Over the past two months (and on through November) as I head toward the release of Handle With Care, I wanted to quiet some of the unrest and unhealth in my soul. There have been some patterns of anxiety, ignoring my gut sense or intuition in favor of what seemed “right” or obligatory, and a general passive engagement with the Lord. In laymen’s terms, I was “going through the motions.” So, in true form, I sat down, made myself a curriculum, and set myself on it. It was robust, full, ordered, and I knew it would jar my spirit and soul in the ways I needed.

I know so many authors who pour their hearts and souls into their books and then into the marketing process, so much so that they’re always one step behind a burnout or selling themselves out just to get the book sold. I absolutely do not want this. I love writing and I want to write for a long time, so that means recognizing that I am not primarily a speaker or a marketer or a podcaster or an expert in any way. I am a writer. I will do my best not to sell this book, but to be faithful to what God is asking of me each day. Part of that, for today, is making sure my soul is well-cared for and not going into the release on empty.

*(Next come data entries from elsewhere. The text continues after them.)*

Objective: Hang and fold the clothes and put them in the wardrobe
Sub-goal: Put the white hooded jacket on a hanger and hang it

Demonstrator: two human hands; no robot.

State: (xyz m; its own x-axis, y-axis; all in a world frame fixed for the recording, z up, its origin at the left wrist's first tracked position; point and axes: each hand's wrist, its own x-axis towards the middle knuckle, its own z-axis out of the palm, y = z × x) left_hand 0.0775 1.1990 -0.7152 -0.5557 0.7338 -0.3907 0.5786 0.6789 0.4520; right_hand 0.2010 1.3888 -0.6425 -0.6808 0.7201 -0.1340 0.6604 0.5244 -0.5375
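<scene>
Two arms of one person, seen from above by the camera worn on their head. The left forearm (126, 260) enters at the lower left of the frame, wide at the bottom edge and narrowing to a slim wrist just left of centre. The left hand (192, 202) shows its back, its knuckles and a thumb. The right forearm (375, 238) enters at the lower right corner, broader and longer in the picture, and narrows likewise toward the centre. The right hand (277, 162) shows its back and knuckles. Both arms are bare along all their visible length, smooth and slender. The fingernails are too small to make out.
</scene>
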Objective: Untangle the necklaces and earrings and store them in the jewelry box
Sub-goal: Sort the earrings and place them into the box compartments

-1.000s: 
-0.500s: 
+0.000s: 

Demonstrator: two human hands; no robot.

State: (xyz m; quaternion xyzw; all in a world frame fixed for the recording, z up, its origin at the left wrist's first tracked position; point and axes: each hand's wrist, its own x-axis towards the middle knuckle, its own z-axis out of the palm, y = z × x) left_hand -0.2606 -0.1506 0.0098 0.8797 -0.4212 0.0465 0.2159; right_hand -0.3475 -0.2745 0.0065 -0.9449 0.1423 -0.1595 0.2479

This was a long way of telling you that I have been eye-ball deep in soul-care material this fall. All my prioritized reading is related to the care of my soul and I am not feeling one bit guilty about the pile of other books waiting to be read. I thought I’d share a few of the books, links, podcasts, and exercises I’ve been working through in this time. My homemade curriculum is 16 weeks and specifically tailored to areas where I needed to grow, but perhaps some of it might be helpful to you as well. I’m just sharing source materials below, the course itself has practices, written reflections, and writing exercises built into it as well. It has already been so hard and so good for me.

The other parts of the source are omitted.